For more about these three roles, see New Tech Friends on the Marketing Block, which is based on conversations with Cruce and Buddy Scalera.

For more about data scientists, see Why Marketers Need to Think Like Data Scientists (And How to Do It), based on Katrina Neal’s talks at ICC and CMWorld.

Keep getting savvier with images and video

It’s not news that marketers need to make smart use of images and video. What’s new for 2018 is that you need to make smarter use of images and video.
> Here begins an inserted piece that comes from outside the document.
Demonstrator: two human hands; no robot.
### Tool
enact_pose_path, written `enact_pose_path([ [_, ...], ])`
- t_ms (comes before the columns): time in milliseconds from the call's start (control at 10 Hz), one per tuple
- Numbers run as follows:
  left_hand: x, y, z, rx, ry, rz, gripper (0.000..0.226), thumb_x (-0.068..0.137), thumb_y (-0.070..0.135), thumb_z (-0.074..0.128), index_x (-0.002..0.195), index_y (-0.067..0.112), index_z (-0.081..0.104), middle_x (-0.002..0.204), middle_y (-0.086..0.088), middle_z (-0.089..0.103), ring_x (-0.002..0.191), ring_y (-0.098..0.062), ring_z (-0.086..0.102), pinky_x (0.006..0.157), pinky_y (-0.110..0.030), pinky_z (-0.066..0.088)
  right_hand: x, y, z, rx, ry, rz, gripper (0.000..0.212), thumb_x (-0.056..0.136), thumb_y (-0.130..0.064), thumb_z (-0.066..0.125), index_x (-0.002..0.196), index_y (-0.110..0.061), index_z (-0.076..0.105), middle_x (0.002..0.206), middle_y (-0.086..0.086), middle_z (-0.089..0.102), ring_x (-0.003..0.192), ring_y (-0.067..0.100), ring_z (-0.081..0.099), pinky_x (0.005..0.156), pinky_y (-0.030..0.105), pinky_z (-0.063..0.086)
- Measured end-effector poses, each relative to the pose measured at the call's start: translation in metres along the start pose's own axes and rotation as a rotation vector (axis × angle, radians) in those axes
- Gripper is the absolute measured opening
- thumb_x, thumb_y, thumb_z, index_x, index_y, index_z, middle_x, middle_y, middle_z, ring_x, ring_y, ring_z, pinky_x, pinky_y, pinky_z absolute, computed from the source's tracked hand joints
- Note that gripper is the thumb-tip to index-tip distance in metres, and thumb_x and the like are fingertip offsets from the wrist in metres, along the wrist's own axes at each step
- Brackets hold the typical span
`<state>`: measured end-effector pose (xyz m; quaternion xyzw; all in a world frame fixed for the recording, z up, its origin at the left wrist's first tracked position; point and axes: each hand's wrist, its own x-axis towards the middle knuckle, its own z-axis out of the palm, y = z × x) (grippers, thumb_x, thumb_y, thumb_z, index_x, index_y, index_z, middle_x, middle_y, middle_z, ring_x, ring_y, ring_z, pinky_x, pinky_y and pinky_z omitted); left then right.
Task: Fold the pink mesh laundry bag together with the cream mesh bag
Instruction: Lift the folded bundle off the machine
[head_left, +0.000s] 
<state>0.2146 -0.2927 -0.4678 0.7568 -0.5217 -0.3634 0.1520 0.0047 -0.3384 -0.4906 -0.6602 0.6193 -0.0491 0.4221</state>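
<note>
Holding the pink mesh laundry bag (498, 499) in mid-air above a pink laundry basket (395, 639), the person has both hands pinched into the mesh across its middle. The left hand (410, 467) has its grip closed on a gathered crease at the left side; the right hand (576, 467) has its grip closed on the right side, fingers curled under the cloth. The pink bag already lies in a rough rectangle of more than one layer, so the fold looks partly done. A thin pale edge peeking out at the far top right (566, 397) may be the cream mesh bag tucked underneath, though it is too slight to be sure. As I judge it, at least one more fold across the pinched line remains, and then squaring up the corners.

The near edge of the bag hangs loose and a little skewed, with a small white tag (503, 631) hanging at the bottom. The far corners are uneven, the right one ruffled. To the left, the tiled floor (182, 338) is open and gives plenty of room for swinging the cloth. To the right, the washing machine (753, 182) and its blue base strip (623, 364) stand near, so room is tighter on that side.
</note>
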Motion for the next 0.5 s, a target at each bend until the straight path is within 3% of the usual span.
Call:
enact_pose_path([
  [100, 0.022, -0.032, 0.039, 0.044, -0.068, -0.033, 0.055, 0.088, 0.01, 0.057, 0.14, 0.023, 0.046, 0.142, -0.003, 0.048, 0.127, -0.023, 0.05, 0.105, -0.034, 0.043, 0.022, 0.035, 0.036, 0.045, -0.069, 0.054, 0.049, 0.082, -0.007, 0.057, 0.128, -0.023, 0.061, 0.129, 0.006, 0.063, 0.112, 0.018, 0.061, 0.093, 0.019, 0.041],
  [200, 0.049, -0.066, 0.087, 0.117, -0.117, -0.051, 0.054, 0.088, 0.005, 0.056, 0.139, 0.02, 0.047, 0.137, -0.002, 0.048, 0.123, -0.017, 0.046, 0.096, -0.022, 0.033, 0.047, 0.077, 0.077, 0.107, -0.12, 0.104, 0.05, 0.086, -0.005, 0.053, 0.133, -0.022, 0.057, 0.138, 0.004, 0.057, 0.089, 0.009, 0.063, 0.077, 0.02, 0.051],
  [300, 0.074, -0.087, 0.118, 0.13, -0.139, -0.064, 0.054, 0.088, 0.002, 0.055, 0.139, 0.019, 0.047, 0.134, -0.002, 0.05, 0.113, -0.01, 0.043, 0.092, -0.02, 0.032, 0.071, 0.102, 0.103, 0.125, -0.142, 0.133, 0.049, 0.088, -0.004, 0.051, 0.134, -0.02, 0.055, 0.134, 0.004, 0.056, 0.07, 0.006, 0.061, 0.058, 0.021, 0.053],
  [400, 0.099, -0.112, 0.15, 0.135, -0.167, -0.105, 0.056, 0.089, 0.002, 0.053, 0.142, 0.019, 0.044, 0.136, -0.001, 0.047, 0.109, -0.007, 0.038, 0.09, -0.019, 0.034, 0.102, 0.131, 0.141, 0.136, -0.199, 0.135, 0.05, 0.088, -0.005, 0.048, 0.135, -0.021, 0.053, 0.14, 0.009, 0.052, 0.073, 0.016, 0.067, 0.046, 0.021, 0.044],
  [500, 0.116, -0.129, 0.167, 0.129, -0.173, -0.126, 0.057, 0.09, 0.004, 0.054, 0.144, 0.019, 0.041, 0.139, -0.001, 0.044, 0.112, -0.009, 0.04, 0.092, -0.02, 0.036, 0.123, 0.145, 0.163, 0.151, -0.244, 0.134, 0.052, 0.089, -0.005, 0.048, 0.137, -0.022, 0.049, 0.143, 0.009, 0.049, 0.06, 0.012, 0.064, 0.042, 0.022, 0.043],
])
Provide images that work on any device

When it comes to your web-based visual content, you must do more than choose which images to use; you have to make sure that those images work for screens of all sizes. If the same image works for all screen sizes, great. Upload one file, and you’re good to go.

Not all images make your life that easy. Sometimes it’s worth your while to provide versions of an image to give people what they need from the image on any device.

In his ICC talk, Creating and Executing a Visual Content Strategy That Scales, Buddy Scalera, senior director of content strategy at The Medicines Company, says he’s all for single-sourcing … except when he’s not. He advocates for what he and others call “COPE mostly” (COPE-M), especially when it comes to images. (COPE stands for “create once, publish everywhere.”)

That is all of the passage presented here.